Could the listing below be reproduced exactly, minus its pictures?

AVAILABLE DATA section start

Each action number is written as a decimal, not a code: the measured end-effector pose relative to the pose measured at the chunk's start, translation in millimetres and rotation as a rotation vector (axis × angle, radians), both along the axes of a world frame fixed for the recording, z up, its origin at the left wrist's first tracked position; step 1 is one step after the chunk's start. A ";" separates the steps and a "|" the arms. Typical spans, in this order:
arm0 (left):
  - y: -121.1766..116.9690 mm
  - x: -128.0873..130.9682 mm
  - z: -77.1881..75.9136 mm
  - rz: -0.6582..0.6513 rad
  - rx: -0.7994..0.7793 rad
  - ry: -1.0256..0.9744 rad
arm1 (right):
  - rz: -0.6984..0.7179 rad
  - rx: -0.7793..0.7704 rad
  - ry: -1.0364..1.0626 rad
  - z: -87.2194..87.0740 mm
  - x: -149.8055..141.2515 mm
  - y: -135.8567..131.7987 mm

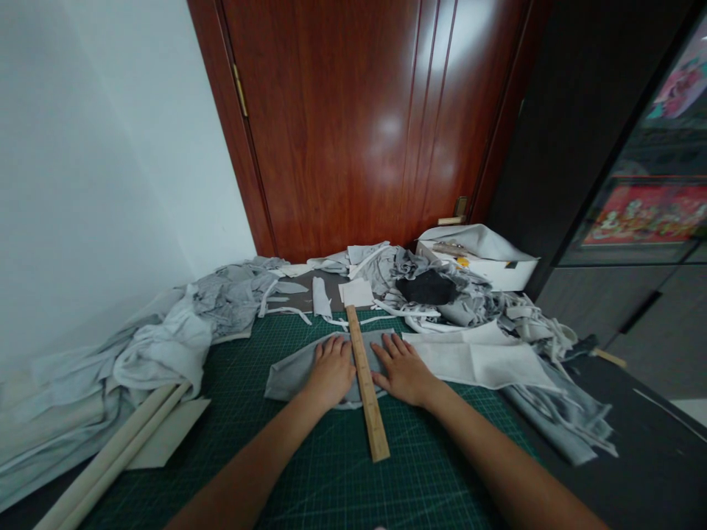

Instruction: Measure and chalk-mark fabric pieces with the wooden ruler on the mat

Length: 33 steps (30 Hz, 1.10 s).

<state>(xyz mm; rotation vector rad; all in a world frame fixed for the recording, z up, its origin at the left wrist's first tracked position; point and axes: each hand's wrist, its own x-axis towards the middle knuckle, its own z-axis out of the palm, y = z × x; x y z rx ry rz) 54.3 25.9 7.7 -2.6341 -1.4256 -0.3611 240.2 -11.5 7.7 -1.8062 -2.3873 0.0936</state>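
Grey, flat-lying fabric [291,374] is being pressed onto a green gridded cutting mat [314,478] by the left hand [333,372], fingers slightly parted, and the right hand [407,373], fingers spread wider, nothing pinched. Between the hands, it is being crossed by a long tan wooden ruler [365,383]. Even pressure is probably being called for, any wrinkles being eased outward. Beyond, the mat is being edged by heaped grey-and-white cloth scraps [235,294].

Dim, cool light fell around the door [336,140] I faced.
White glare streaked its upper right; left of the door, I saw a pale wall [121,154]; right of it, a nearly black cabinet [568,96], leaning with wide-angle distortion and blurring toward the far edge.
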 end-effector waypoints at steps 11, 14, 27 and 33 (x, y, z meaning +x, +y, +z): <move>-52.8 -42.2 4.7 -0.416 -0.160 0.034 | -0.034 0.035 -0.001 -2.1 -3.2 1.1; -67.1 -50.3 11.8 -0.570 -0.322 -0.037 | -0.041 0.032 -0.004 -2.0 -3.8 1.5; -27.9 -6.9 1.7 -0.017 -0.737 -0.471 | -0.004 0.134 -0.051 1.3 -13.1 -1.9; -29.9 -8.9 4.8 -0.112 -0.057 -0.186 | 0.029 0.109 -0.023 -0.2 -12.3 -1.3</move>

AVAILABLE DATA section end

RESPONSE FOR THIS EXERCISE:
Each action number is written as a decimal, not a code: the measured end-effector pose relative to the pose measured at the chunk's start, translation in millimetres and rotation as a rotation vector (axis × angle, radians), both along the axes of a world frame fixed for the recording, z up, its origin at the left wrist's first tracked position; step 1 is one step after the chunk's start. A ";" separates the steps and a "|" the arms. Typical spans, in this order:
arm0 (left):
  - y: -121.1766..116.9690 mm
  - x: -128.0873..130.9682 mm
  - z: -77.1881..75.9136 mm
  - rz: -0.6582..0.6513 rad
  - rx: -0.7994..0.7793 rad
  - ry: -1.0256..0.9744 rad
arm1 (right):
  - rz: -0.6984..0.7179 rad
  - rx: -0.7793..0.7704 rad
  - ry: -1.0364..1.0626 rad
  - z: -87.2194..87.0740 mm
  - x: -149.8055..141.2515 mm
  - y: -135.8567..131.7987 mm


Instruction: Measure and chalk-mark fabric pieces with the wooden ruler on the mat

Length: 33 steps (30 Hz, 1.10 s).

<state>(xyz mm; rotation vector rad; all in a world frame fixed for the recording, z up, its origin at the left wrist's first tracked position; point and axes: each hand's wrist, its own x-axis towards the middle knuckle, its own z-axis out of the palm, y = z × x; x y z rx ry rz) 54.3 25.9 7.7 -2.6341 -1.4256 -0.3611 240.2 -11.5 7.7 -1.8062 -2.3873 0.0936</state>
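Grey, flat-lying fabric [291,374] is being pressed onto a green gridded cutting mat [314,478] by the left hand [333,372], fingers slightly parted, and the right hand [407,373], fingers spread wider, nothing pinched. Between the hands, it is being crossed by a long tan wooden ruler [365,383]. Even pressure is probably being called for, any wrinkles being eased outward. Beyond, the mat is being edged by heaped grey-and-white cloth scraps [235,294].

Dim, cool light fell around the door [336,140] I faced.
White glare streaked its upper right; left of the door, I saw a pale wall [121,154]; right of it, a nearly black cabinet [568,96], leaning with wide-angle distortion and blurring toward the far edge.
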 end-effector waypoints at steps 11, 14, 27 and 33 (x, y, z meaning +x, +y, +z): <move>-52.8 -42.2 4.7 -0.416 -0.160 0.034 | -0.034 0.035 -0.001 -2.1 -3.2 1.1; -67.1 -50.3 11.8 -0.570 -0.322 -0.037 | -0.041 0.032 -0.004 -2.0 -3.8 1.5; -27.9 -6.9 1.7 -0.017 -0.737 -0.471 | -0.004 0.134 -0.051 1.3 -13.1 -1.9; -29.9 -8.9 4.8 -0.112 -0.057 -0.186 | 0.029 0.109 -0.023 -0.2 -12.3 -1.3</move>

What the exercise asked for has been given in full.